Here we can see that, at the 5th round, all the champions have woned at least one game, and drawn three games at the most, with the minimum performance (points made / possible points) of 40%, but none of the champions had a performance score of 100% at the 5th round.

The minimum number of goals scored by the champions was 3 and the maximum number of goals conceded was 12.

10th round:

# Making a plot
games %>%
  filter(Round == 10)%>%
  select(Points, Victories, Ties, Losses,
         `Goals scored`, `Goals conceded`,
         Position,Champ)%>%
  mutate_all(.funs = as.numeric)%>%
  mutate(Champ = factor(Champ, labels= c("Not champion","Champion")))%>%
  gather(key="Variable",value="value",-c(Champ))%>%
  mutate(y = if_else(Champ=="Champion", value/13,value/ 270 ))%>%
  ggplot(aes(value,fill=Champ))+
  #geom_point()+
  geom_histogram(aes(y=..density..),binwidth = 1,col=1,alpha=.3)+
  facet_wrap( ~Variable,scales = "free")+
  theme_light()+
  scale_fill_discrete("")+
  ylab("Frequency (%)")+
  scale_y_continuous(labels = scales::percent)+
  scale_x_continuous(breaks = seq(0,30,by=4))

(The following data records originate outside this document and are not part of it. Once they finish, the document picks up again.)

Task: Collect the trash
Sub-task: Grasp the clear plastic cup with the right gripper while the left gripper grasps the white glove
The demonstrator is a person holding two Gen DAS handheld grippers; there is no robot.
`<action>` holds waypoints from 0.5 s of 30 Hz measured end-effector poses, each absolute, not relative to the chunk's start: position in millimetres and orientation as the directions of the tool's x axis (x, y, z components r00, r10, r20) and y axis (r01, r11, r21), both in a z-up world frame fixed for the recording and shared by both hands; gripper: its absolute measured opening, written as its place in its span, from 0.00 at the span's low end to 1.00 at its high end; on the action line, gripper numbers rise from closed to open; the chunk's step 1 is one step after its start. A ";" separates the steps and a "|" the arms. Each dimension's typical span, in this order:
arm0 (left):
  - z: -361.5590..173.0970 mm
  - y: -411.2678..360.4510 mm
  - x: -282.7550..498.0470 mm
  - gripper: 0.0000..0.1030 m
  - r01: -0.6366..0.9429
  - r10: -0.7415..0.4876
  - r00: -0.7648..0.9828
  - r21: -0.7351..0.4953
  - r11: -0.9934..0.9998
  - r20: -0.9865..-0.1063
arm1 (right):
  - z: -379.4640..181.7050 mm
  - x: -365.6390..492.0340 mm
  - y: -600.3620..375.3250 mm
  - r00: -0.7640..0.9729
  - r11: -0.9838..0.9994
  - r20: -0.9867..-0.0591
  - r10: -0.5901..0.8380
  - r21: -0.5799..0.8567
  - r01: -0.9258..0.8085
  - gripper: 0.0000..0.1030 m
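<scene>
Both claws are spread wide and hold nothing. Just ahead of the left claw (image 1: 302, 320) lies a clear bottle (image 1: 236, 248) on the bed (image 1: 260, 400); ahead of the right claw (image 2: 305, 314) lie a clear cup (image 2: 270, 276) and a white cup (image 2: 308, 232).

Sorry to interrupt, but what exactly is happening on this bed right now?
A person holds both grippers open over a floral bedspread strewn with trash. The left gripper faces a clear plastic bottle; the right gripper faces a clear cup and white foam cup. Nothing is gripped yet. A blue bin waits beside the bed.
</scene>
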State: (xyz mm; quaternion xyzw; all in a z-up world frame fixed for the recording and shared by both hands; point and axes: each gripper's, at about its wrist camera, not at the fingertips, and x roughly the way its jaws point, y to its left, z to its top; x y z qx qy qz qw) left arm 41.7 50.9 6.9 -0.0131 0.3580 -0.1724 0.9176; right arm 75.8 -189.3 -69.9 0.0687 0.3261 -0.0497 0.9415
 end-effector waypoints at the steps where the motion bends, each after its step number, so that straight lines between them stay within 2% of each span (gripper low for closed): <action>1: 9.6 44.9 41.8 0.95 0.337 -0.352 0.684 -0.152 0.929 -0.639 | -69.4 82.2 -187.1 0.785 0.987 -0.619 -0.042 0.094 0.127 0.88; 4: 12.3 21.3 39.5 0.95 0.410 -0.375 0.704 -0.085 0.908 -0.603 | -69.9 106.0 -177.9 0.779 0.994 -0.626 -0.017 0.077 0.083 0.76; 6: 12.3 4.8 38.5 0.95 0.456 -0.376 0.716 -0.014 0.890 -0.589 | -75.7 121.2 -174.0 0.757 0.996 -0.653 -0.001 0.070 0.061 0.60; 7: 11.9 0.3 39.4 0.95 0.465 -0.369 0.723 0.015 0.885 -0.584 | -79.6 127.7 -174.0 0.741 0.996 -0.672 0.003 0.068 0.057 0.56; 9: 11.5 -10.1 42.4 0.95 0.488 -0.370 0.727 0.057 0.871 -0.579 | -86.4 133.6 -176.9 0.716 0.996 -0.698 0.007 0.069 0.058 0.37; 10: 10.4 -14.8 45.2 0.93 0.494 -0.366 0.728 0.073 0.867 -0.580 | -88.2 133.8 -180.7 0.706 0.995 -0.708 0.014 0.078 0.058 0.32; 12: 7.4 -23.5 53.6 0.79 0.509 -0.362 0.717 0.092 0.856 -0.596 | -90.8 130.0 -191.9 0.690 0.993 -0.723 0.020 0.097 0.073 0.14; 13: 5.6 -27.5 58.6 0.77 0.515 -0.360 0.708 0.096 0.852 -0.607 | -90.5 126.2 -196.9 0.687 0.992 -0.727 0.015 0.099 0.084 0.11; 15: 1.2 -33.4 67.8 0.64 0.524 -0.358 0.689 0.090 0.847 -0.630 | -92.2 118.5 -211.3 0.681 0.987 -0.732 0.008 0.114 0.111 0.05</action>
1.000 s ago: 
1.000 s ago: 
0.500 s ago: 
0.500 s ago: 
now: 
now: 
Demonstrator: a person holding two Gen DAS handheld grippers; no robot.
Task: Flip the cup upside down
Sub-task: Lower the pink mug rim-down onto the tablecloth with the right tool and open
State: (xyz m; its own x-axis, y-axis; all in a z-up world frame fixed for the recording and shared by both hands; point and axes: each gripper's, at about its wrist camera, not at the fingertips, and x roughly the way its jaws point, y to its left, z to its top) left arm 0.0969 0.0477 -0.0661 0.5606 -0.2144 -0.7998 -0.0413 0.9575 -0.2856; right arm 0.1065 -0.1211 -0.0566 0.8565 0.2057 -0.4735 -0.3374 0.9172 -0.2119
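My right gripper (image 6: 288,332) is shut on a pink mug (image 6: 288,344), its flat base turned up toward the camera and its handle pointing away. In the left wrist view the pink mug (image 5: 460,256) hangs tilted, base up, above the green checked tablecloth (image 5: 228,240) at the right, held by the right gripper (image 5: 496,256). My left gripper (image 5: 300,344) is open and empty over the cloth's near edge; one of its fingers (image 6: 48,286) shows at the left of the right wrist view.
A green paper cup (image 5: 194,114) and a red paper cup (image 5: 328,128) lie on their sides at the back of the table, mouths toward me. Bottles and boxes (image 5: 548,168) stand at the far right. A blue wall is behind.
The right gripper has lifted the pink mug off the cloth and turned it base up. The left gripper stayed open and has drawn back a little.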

Note that are negative points again, this happened because of the same reason.

# Making a table
games %>%
  filter(Round == 10)%>%
  select(Points, Victories, Ties, Losses,
         `Goals scored`, `Goals conceded`,
         Position,Champ,Performance)%>%
  mutate_all(.funs = as.numeric)%>%
  mutate(Champ = factor(Champ, labels= c("Not champion","Champion")))%>%
  gather(key="Variable",value="value",-c(Champ))%>%
  group_by(Variable,Champ)%>%
  summarise(Min= min(value),
            Mean = mean(value) %>% round(digits = 2),
            Max = max(value),
            SD = sd(value)%>% round(digits = 2))%>%
  knitr::kable()

Variable	Champ	Min	Mean	Max	SD
Goals conceded	Not champion	4.0	13.30	26.0	3.89
Goals conceded	Champion	3.0	10.15	19.0	5.19
Goals scored	Not champion	3.0	12.95	23.0	3.95
Goals scored	Champion	8.0	16.92	27.0	5.04
Losses	Not champion	0.0	3.66	8.0	1.62
Losses	Champion	0.0	2.23	5.0	1.42
Performance	Not champion	6.7	44.42	83.3	14.16
Performance	Champion	43.3	62.82	86.7	12.61
Points	Not champion	-6.0	13.23	25.0	4.48
Points	Champion	13.0	18.85	26.0	3.78
Position	Not champion	1.0	11.27	24.0	6.02
Position	Champion	1.0	4.31	11.0	3.35
Ties	Not champion	0.0	2.84	7.0	1.31
Ties	Champion	1.0	2.23	5.0	1.30
Victories	Not champion	0.0	3.49	8.0	1.51
Victories	Champion	3.0	5.54	8.0	1.39

In the 10th round we can see that the champions scored at least 8 goals, conceded at least 3 goals and lose 5 games at the most. We can see also that all the champions have woned at least 3 games, and drawn between one and five games, with the minimum performance (points made / possible points) of 43.3%.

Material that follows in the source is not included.